O Tribunal de Justiça de São Paulo (TJ-SP) condenou o aplicativo de transporte urbano 99, a pagar R$ 100 mil em danos morais para uma passageira que, com medo de ser estuprada, pulou do carro em movimento. Cabe recurso da decisão. Procurada, a 99, que informou que “não comenta processos que permanecem ainda em andamento na justiça”.
O caso aconteceu em fevereiro do ano passado durante a viagem de Ana*, que estava acompanhada da amiga Maria*. Ambas saltaram do carro em movimento ao perceberem que o motorista não ia parar no ponto de destino, mas apenas Ana entrou com ação contra o app.
Ao cair no asfalto, a passageira fraturou o pulso da mão esquerda e teve escoriações em diversas partes do corpo. Maria, de 19 anos, bateu a cabeça no chão, teve traumatismo craniano e ficou 12 dias em coma. Só deixou o hospital quase um mês após o incidente.
A decisão que condenou a 99 é do juiz Fábio Henrique Prado de Toledo, da 14ª Vara Cível, e beneficia apenas Ana.
No processo, a empresa alega que não é uma prestadora de serviços e sim uma empresa de tecnologia. Por isso, não detém frota de veículos ou motoristas contratados, e justamente por esse motivo não poderia ser responsabilizada por ato praticado por usuários cadastrados, sejam passageiros ou motoristas.
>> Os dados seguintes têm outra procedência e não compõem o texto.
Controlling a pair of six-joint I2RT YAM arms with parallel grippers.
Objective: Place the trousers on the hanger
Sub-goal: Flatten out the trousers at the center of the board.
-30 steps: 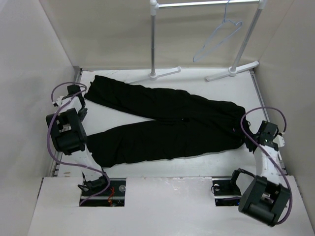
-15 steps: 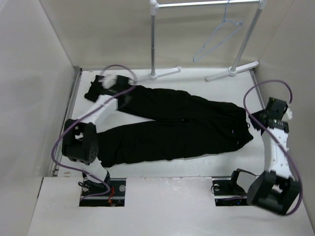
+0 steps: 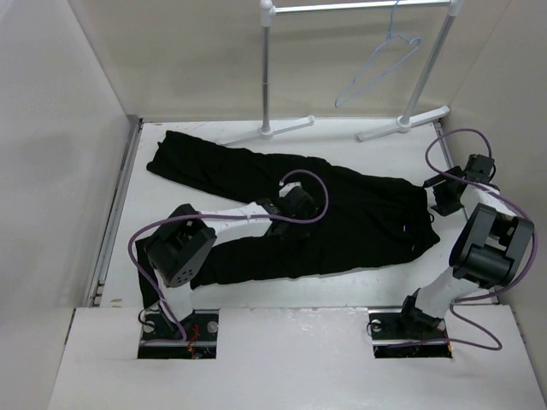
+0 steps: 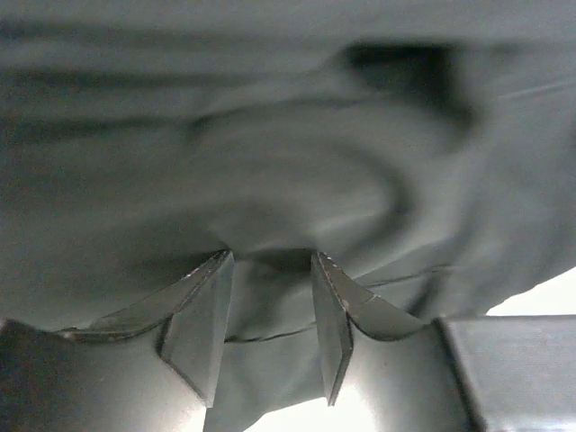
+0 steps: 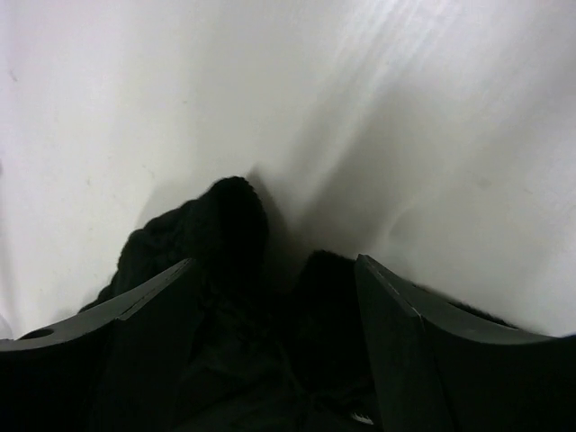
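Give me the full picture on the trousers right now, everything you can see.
The trousers are plain black soft fabric, wrinkled, lying flat on the white table. The waist points right and the two legs fan out to the left in a V, the farther leg reaching the far left corner. The left gripper, jaws apart, meets a fold near the crotch. The right gripper, open, straddles the waist edge. No part is lifted.

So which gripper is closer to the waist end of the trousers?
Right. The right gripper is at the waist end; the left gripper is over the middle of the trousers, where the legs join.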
A 99 argumenta ainda que, apenas conecta cliente e prestador de serviço, e é “parte totalmente ilegítima.
Porém, o magistrado entendeu que “é evidente que a empresa que exerce a atividade de intermediação do serviço de transporte, aproximando os motoristas cadastrados em sua plataforma e os passageiros usuários do aplicativo, responde pelos danos causados por aqueles a esses” dentro do que prevê o CDC (Código de Defesa do Consumidor).
Para o juiz, há “relação de consumo” entre a 99 e passageiros e, por isso, há incidência da lei 8.078 de 1990, que dispõe sobre a proteção do consumidor.
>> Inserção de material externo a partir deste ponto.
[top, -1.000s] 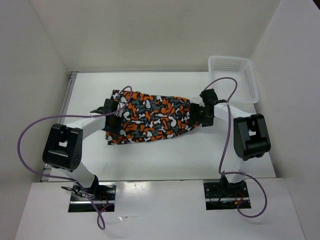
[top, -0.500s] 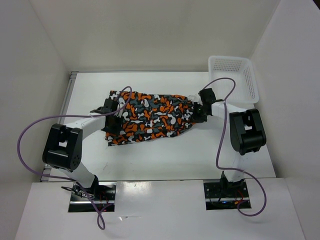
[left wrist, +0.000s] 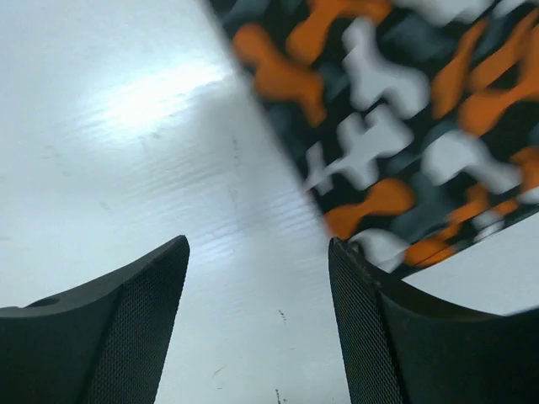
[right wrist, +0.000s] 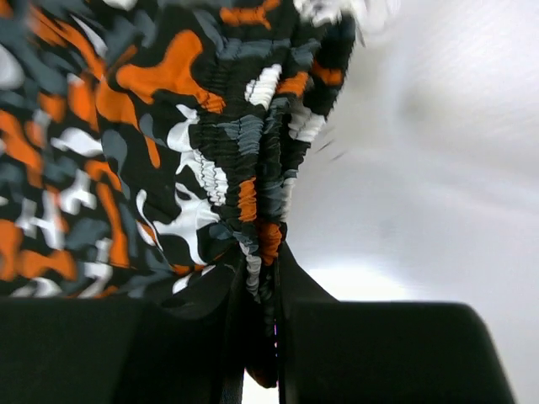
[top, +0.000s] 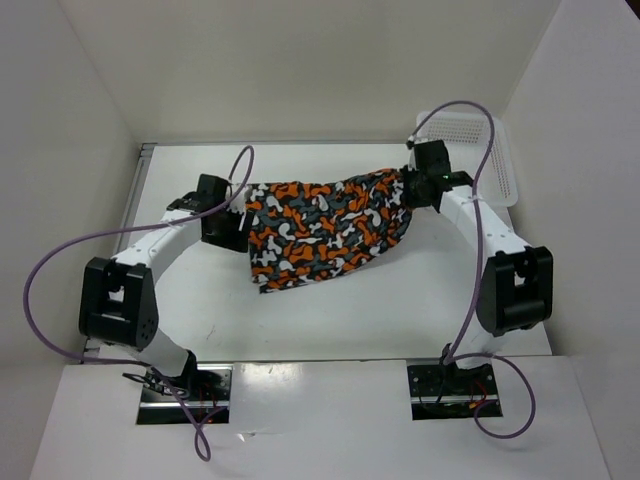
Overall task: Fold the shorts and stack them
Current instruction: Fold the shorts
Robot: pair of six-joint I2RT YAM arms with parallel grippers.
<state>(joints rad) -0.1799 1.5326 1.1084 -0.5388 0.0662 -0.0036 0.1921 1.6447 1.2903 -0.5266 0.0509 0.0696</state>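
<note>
The shorts (top: 325,225), in orange, black, grey and white camouflage print, hang stretched across the middle of the table, their lower edge drooping toward the near side. My right gripper (top: 408,190) is shut on their gathered elastic waistband (right wrist: 253,210), which is pinched between its fingers in the right wrist view. My left gripper (top: 236,222) stands open at the left end of the shorts. In the left wrist view only bare table shows between its fingers (left wrist: 349,320), and the shorts (left wrist: 404,109) lie past the right finger's outer side.
A white mesh basket (top: 505,170) sits at the far right corner, just behind the right arm. White walls close in the table (top: 330,310) at the back and both sides. Purple cables loop off both arms.
My right gripper has shut on the waistband and risen toward the far right, pulling the shorts with it. My left gripper has opened wider and moved farther back.
</note>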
“No caso em tela, constata-se a presença dos pressupostos da responsabilidade civil da ré: conduta, dano, defeito e nexo causal: a falha da prestação dos serviços, os danos morais e materiais suportados pela autora e o vínculo lógico entre a conduta (prestação de serviço) e os danos”,
observa o magistrado.
“O valor é adequado”
O juiz frisa que a 99 não nega a conduta lesiva do motorista, apenas contesta a participação da empresa nos atos causados pelo condutor. “Logo, é dispensável a produção de provas, posto que incontroversa a conduta lesiva do motorista e o dano experimentado pelo usuário.”
Na decisão, o magistrado não constatou provas dos danos patrimoniais, já que não foram anexados comprovantes de despesas médicas.
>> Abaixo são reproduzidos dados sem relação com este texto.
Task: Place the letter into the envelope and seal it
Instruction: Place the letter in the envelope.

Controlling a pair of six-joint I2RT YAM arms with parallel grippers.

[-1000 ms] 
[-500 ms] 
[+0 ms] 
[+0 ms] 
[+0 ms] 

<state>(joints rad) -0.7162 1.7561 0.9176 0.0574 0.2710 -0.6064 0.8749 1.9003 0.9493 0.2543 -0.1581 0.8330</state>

“Mas é devida a indenização por danos morais. A autora sofreu lesão corporal de natureza grave, com incapacidade por período considerável. É de se ressaltar, ainda, que a natureza e a extensão dos ferimentos por certo ensejaram sofrimento intenso. A isso, se há de acrescentar as consequências lesivas da conduta em si do motorista, que infligiu intenso sofrimento e apreensão nas passageiras. Logo, é notório o dano moral experimentado”, complementa Toledo.
O juiz entende ainda que, o valor da indenização tem finalidade principal de “compensação destinada à vítima, como forma de aliviar (se não for possível eliminar) os efeitos da lesão experimentada”. Há também a intenção de inibir que o ofensor, ao ser punido, não pratique mais atos similares.
“Como as funções compensatória (principal) e inibitória (secundária) devem atuar, estipulo a indenização do dano moral em R$ 100.000,00 (cem mil reais), conforme pedido inicial. O valor é adequado, diante da dimensão do dano na vida da autora e pelas suas consequências, em relação à afetação subjetiva da vítima, sua autoestima e dano psicológico. O montante é razoável considerando-se também a capacidade econômica da empresa de transporte, que deve capacitar seus prepostos para evitar que fatos semelhantes se repitam”,
destaca.
O que os advogados dizem
Em nota, a defesa de Ana entende que a sentença foi “precisa”.
“Talvez nenhum valor fosse capaz de reparar o que ela sofreu, mas levando em consideração a gravidade dos danos e a relevância da empresa envolvida, o valor estipulado de dano moral atendeu nossas expectativas”,
salienta a nota assinada por Vitor Moya, Willian Peniche e Luciana Leopoldino.
Os advogados observaram que “em nenhum momento a empresa de app negou ou questionou os acontecimentos, apenas tentou transferir a responsabilidade para o motorista, razão pela qual, acreditamos que a decisão será mantida em instâncias superiores.”